Re: [RFC] super indexes to span multiple packfiles

Geert Bosch <bosch@xxxxxxxxxxx> · Tue, 29 May 2007 13:54:30 -0400

[resent, my email client doesn't like Shawn's name :( ]
On May 29, 2007, at 03:16, Shawn O. Pearce wrote:

In the single packfile case (everything repacked into one) this
is not faster; its actually slightly slower.  With a handful of
smaller recent packfiles (such as immediately after a git-fetch)
it breaks even with the stock code.  I haven't tested it yet with
a high number of packfiles (e.g. 20).  I suspect it won't gain us
a lot up there either...

So in short this shouldn't be applied, because its not any faster,
and is sometimes slower.  But I'm tossing it out here for discussion.
I'm also not documenting the new super-index command line program,
because I don't think this should be applied.  ;-)

A super-index should have a fan-out factor dependent on the number
of entries in the index. So an index with 2^20 entries would have
2^16 fan-outs.
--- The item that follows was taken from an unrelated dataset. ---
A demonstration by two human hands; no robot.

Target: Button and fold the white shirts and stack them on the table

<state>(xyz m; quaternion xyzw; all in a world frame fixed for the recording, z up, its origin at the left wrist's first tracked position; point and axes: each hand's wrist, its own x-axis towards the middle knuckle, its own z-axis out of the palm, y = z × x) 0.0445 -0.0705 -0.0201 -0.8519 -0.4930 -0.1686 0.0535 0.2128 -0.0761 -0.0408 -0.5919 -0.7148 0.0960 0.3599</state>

So there will be about 2^4 entries per fanout slot.
Each slot only contains the next byte of the key, so in this case
bit 16 through 23 (numbering bits starting at zero).

The format would look like:
  * Header
  * Fan-out table (approx 2 bits/object)
  * Next key-byte table (1 byte/object)
  * Object info (offset into packfile(s) and/or rest of object name)

So, after a single lookup to get to about the right entry, only
an expected 16 single-byte comparisons are necessary to find the
entry that is needed or return a "entry doesn't exist".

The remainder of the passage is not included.